* _YOUR GOAL_: A verbatim reproduction of the lines below, from the line containing "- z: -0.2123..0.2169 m" through the line containing "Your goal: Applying", both ends included, is the whole required output.

* _PROVIDED MATERIAL_:
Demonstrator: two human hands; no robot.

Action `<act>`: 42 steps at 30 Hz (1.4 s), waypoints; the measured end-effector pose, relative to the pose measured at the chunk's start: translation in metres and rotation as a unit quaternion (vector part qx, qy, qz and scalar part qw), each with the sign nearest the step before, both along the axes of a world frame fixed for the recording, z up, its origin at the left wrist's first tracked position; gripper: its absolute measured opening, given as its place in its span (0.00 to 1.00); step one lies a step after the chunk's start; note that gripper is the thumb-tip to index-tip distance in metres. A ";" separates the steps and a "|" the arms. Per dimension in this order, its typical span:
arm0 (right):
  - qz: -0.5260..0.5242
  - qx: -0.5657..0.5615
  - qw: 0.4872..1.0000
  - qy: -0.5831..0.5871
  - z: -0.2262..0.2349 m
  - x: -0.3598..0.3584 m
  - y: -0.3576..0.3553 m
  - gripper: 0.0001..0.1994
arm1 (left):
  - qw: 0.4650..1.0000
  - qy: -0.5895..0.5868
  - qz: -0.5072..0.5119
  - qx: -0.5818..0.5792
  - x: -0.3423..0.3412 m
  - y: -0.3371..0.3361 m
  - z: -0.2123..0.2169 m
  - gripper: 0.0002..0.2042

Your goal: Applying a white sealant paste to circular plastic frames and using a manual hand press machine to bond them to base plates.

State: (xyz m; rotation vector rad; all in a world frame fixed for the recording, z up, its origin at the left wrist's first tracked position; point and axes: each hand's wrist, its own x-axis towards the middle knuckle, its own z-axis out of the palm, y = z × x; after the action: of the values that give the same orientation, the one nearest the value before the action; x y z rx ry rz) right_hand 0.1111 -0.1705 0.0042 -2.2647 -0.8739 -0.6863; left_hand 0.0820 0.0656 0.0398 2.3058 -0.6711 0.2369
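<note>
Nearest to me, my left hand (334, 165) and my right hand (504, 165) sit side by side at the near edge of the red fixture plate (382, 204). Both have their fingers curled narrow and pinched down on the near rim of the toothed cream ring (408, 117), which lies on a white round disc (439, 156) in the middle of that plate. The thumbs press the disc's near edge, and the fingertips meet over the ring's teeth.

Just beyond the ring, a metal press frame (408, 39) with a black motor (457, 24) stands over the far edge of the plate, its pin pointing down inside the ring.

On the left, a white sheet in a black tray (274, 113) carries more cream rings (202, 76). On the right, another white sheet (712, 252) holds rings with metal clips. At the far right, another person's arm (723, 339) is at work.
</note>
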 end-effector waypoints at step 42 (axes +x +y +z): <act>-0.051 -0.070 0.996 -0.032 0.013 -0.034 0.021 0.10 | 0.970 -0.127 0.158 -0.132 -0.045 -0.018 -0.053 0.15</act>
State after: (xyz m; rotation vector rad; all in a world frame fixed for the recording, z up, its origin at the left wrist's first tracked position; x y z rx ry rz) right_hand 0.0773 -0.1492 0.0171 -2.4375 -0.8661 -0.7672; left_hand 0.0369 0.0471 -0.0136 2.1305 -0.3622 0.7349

* _EXERCISE RESPONSE_:
  - z: -0.2123..0.2169 m
  - gripper: 0.0002..0.2042

Your goal: Applying a white sealant paste to circular plastic frames and using a manual hand press machine to bond them to base plates.

This is the complete answer to the exercise.